And so you should fall like a butterfly with burning wings.

Here is the orchestration, notice as the music swells,

A little wave here, a minute crest there,

Then culmination, the peak, nothing near a tidal wave, but worth mentioning to others,

Once, before you crash into the currents below.

Your life is a movie.
Your voice is a soundtrack; your movements are the score.

To the cadence of years roaring past, make your peace.

To the rhythm of your heart as it weakens.
With each step, you breathe.

With each injection, fire is diminished for a moment, but not for a moment more.

And so you should fall like a butterfly with burning wings.


We’re getting older, though perhaps no wiser, as we look at these houses all around the block (any block - they're all for rent and for sale), as we jot the numbers down or call as we drive, and we think that this yard would be perfect for a garden, or that window would be excellent for the cats, or the dip in the ground might be the best place to build a koi pond. As we wonder if the stairs will creak, or if the chimney leaks, or what color paint best suits the mood of the walls and the sills.

We lean attentively as friends interview on the television and radio shows, marking tracks as they're broadcast in three hundred and sixty degrees, and in a dome throughout the skies. As they remind us of what motivation can bring you, and talent; of which we have little remaining, if we ever had an ounce at all. This is the new plight, to watch as they launch themselves into independence.

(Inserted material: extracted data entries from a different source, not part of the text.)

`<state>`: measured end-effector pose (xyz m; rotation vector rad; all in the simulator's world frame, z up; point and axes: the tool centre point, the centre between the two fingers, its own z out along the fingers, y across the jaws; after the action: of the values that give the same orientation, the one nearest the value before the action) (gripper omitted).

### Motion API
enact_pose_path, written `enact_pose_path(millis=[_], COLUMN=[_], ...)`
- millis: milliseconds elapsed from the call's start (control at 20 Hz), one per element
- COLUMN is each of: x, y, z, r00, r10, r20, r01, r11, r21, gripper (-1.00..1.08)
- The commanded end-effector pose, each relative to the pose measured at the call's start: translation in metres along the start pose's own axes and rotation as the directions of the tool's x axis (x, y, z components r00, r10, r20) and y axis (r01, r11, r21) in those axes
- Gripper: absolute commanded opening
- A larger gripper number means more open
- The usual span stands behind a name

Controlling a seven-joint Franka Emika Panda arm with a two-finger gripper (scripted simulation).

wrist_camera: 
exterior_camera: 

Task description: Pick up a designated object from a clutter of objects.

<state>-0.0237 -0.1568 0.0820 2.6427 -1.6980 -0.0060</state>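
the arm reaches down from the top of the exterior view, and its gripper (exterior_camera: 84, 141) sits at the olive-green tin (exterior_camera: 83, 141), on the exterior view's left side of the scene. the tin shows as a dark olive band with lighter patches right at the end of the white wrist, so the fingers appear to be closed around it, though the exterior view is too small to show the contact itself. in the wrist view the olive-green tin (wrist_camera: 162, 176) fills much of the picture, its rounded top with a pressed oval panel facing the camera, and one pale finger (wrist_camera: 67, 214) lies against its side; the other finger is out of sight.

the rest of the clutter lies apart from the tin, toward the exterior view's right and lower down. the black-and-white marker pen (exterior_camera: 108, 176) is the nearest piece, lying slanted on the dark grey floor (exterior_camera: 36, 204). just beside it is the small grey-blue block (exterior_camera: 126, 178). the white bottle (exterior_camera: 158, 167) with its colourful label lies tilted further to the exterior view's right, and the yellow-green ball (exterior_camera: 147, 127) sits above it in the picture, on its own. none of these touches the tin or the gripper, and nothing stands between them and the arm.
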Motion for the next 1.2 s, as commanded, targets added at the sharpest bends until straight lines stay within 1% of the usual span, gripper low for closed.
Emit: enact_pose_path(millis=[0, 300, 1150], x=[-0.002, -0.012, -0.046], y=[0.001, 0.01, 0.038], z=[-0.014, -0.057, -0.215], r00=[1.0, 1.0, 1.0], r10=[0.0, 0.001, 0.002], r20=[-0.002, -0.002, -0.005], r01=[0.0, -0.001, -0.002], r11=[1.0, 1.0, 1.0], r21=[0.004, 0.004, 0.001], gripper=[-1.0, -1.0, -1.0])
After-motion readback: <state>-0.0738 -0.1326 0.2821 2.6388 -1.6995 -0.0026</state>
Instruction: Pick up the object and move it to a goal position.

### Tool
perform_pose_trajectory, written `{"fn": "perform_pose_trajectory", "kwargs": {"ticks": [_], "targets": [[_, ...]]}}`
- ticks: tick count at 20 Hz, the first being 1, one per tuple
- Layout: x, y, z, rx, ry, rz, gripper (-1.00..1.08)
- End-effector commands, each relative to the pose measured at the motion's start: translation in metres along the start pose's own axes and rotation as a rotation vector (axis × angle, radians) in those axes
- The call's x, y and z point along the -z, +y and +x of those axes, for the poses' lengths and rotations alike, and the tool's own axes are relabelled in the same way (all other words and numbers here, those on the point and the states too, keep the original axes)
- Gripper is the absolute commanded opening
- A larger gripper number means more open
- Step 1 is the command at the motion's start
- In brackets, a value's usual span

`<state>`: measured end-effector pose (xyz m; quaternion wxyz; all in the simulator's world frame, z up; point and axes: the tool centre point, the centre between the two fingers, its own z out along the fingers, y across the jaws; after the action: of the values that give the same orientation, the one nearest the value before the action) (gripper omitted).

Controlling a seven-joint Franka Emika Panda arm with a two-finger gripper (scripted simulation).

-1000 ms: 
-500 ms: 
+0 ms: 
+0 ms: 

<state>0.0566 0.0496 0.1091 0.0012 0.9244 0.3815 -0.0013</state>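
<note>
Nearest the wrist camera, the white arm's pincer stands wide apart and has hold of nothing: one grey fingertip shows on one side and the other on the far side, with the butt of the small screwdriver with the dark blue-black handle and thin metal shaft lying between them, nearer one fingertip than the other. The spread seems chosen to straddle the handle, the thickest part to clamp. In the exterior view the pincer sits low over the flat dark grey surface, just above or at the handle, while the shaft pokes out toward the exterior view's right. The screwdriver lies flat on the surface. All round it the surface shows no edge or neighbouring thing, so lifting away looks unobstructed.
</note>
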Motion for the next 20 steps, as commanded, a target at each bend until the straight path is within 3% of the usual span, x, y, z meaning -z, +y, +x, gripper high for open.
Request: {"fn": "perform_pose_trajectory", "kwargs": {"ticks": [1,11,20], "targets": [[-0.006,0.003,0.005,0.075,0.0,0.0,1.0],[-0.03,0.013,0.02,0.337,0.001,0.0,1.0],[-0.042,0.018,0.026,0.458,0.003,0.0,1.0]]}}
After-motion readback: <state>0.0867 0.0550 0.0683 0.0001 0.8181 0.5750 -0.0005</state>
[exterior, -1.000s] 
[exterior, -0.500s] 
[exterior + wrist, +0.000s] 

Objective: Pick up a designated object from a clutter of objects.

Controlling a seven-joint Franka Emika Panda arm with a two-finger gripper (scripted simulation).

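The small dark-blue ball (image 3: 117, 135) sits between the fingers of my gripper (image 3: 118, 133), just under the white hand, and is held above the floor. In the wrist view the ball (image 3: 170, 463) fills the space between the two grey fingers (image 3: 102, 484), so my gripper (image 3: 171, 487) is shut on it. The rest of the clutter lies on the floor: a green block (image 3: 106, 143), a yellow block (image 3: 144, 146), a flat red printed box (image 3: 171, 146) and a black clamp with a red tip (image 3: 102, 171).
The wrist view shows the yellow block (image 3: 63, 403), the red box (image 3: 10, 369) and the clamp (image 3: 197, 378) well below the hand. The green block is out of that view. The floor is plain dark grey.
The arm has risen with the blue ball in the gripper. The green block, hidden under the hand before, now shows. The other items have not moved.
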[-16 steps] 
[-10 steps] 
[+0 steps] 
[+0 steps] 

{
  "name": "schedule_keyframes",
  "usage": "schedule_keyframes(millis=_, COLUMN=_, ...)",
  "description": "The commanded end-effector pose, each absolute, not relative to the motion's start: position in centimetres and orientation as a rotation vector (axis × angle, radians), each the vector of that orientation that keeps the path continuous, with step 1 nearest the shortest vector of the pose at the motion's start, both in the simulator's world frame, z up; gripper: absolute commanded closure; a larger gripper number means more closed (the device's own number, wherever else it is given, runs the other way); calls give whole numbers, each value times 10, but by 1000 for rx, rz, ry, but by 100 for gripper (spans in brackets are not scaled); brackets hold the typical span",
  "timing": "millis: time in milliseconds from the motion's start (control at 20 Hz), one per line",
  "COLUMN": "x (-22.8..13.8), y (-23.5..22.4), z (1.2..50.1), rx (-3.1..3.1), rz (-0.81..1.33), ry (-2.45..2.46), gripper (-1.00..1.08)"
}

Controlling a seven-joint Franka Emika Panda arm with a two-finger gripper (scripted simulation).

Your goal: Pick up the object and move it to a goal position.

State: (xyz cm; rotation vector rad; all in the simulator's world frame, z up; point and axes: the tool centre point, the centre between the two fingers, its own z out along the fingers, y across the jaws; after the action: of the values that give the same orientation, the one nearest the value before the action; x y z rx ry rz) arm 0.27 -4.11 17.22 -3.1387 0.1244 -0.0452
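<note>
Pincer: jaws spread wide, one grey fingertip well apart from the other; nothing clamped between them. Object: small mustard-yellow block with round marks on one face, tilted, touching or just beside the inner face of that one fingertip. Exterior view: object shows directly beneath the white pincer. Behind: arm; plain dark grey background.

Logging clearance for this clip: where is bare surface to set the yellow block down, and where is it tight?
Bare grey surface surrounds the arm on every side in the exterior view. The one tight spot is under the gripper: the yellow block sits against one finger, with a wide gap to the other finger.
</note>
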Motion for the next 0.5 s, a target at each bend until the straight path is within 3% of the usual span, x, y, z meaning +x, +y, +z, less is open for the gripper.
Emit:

And what do we do with this, when people tell us that they want to die? Surely we haven't forgotten, surely it hasn't been so long since the discontent, the misery surged like life throughout the veins. Surely it hasn't been so long that we can't recall what it was like to feel nothing short of the cries of angels falling into the sea, flown too close to the sun, what it was like to feel the knife on the skin as we drew the blood to make sure that we were still alive... so that we could feel some thing, any thing, that could be temporarily pasted to the Real, that could be a moment of tangible, physical agony (as opposed to the other kind, the mental torture of knowing, or not knowing at all). What do we do with this, now, as we lean a little more, as the humidity of spring makes itself known in our joints, in our bones? Ah, for we are old souls, we have seen this all before, and bored, we push it all away - hoping perhaps, in time, to conserve a little something left of ourselves that we have yet to surrender to the endless tide of days.

And so we give, again, more than we should, though the gifts of the old are all too often neglected, or forgotten, or simply just taken with the expectation that there will always be something more - but all things are finite. All things, such as a soul, can run dry. So this is how it is, to realize. So this is how it is, knowing the reality that all things die.

We make ourselves content with the little things, then; we wash the car by hand, detail the trim, polish the chrome, and we pass along another fraction of a day. We purchase bowls and whistling teapots and language lessons and we write stories that are thin, the metaphor shining through, failing at this, even. 

But we know that it ends, and that amounts to something, doesn't it? That it ends, and wisdom comes somewhere in between, where we ponder if it is the thought, the action, or the intent, or a culmination of the three, that makes for factoring, for delimiting the wise. So we are not as we think, we are not as we feel, we are not as we see the world around us; we are merely the trees, lost to and at the mercy of the interpretation and analysis of an observer. We attempt it all, and we inevitably fail, for this is a human condition... and yes, it is possible that all of us were trained, programmed to be this way.  And we know that we are older, that youth is slipping between the lines; we are older, and this saddens us all.

It is a terrible thought, if we were to die.